Some random SFINAE machinery:

#include <iostream>
#include <utility>
#include <type_traits>

template<typename T> constexpr bool IsInt() { return std::is_same<T,int>::value; }
template<std::size_t>
struct SecretEnum {
  enum class hidden {};
};
template<bool b, int i=1> using EnableIf = typename std::enable_if<b,typename SecretEnum<i>::hidden>::type;

class Foo {
public:
  template<typename T, EnableIf< !IsInt<T>(), 1 >...>
  void func(T) { std::cout << "Public\n"; }

private:
  template<typename T, EnableIf< IsInt<T>(), 2 >...>
  void func(T) { std::cout << "Private with int\n"; }

  friend int main();
};

int main()
{
  Foo f;
  f.func(10);
  f.func('a');
}

now this trick does not work with clang because of how I did the SFINAE and method distinguishing last I checked. But that can be replaced with other similar tricks (like pointer based default arguments in the second argument -- replace EnableIf< IsInt<T>(), 2 >... with EnableIf< IsInt<T>(), 2 >* = nullptr or somesuch for clang. I just find it less appealing.)
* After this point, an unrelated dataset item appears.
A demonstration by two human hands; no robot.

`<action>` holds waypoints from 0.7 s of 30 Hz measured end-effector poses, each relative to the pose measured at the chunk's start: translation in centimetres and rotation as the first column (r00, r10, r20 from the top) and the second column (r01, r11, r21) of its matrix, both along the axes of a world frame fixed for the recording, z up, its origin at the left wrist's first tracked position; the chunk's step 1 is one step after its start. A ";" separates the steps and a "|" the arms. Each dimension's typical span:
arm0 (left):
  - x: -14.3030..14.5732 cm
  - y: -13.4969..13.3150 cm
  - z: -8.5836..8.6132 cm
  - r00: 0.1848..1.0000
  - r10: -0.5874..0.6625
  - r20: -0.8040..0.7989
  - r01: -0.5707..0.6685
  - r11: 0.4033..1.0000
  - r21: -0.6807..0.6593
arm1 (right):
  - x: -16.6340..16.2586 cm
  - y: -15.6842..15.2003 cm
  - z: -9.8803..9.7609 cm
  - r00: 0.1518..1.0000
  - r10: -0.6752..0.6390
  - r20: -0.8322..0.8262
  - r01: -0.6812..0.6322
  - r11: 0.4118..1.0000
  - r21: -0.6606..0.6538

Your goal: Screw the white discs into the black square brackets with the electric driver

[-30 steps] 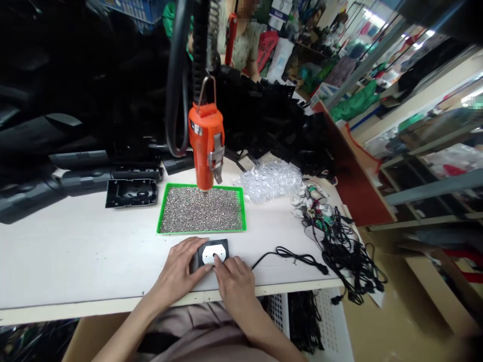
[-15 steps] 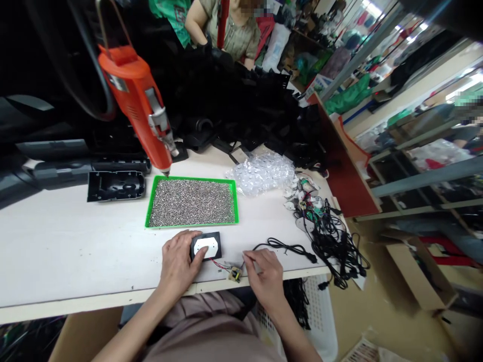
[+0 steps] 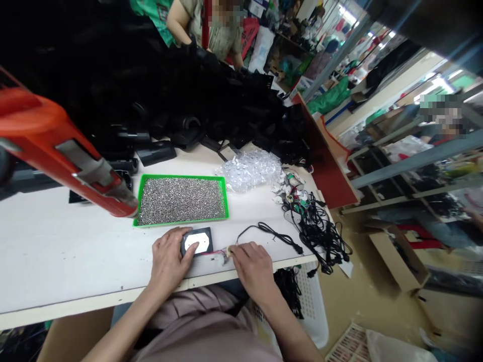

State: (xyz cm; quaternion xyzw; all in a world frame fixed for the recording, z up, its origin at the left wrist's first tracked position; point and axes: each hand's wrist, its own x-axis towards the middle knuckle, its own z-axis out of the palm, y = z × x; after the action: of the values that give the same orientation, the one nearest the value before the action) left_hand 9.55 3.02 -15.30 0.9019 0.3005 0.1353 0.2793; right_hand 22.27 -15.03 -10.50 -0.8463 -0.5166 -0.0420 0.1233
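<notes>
My left hand (image 3: 166,260) grips a small black rectangular housing (image 3: 209,234) on the table, its thumb pressing on the white plate (image 3: 202,243) set in the top. Thin red wires lead from the housing to a small circuit board (image 3: 228,251). My right hand (image 3: 254,269) pinches that board between thumb and fingers, which cover much of it. A pale, blurred part hangs beside the board. From the board side a black power cord (image 3: 277,234) runs to a bundled coil and plug on the table.
A green tray (image 3: 227,203) of small metal screws lies beyond my hands. An orange electric screwdriver (image 3: 81,156) hangs at left, close to the camera. Bubble wrap (image 3: 251,171), a heap of corded boards (image 3: 313,229) and piled black plastic parts (image 3: 226,110) surround the workspace. A person (image 3: 221,37) sits opposite.
My right hand has moved from the cord to the circuit board and grasped it. The screwdriver has swung left and looks closer. The whole view has shifted slightly.
</notes>
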 end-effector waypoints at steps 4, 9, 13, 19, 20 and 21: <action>0.0 -0.1 -0.1 1.000 0.017 0.021 -0.017 1.000 0.011 | 1.3 0.7 -2.3 0.996 0.076 0.049 -0.080 0.995 0.068; -0.1 -0.2 0.0 0.999 0.021 0.039 -0.021 1.000 -0.001 | 0.4 -0.9 -2.0 0.981 -0.016 -0.192 0.059 0.974 0.220; -0.1 -0.2 0.1 0.999 0.019 0.039 -0.019 1.000 -0.002 | -1.9 -0.8 -2.3 0.960 -0.047 -0.274 0.086 0.988 0.129; -0.1 -0.5 0.0 0.999 0.013 0.044 -0.014 1.000 0.018 | -3.7 -0.1 -3.4 0.936 -0.016 -0.353 0.057 0.993 0.108; -0.1 -0.5 -0.1 0.999 0.015 0.049 -0.016 1.000 0.021 | -3.6 -0.3 -2.8 0.922 0.033 -0.386 0.004 0.995 0.095; -0.1 -0.6 -0.1 0.998 0.017 0.055 -0.018 1.000 0.026 | -3.4 -0.5 -1.9 0.899 0.097 -0.428 -0.066 0.994 0.085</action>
State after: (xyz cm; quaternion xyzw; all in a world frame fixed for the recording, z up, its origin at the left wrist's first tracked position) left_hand 9.40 2.45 -15.41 0.8987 0.2988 0.1666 0.2745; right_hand 18.84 -15.51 -12.42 -0.8075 -0.5097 0.1338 0.2651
So what is going on above? I have two different overloads for func. Both are template functions with one argument that is a T, and a pack of some secret enum whose type is valid if and only if T matches the IsInt<T>() or !IsInt<T>() test respectively. The type of the packs differ in the two cases (one if them is SecretEnum<2>::hidden, the other is SecretEnum<1>::hidden), so their signatures are sufficiently different to satisfy most C++11 compilers (clang considers them to be identical last I checked, generating errors, I believe clang is wrong).

When you invoke func<blah>, it checks to see which (if any) of the two func are appropriate. As their conditions are exact opposites of each other, only one of them is ever the proper one.

In effect, we are doing manual specialization.

In C++1y, we may be able to template<IsInt T> and template<IsNotInt T> if the stars align properly and the concepts lite that gets into the technical report lets this work.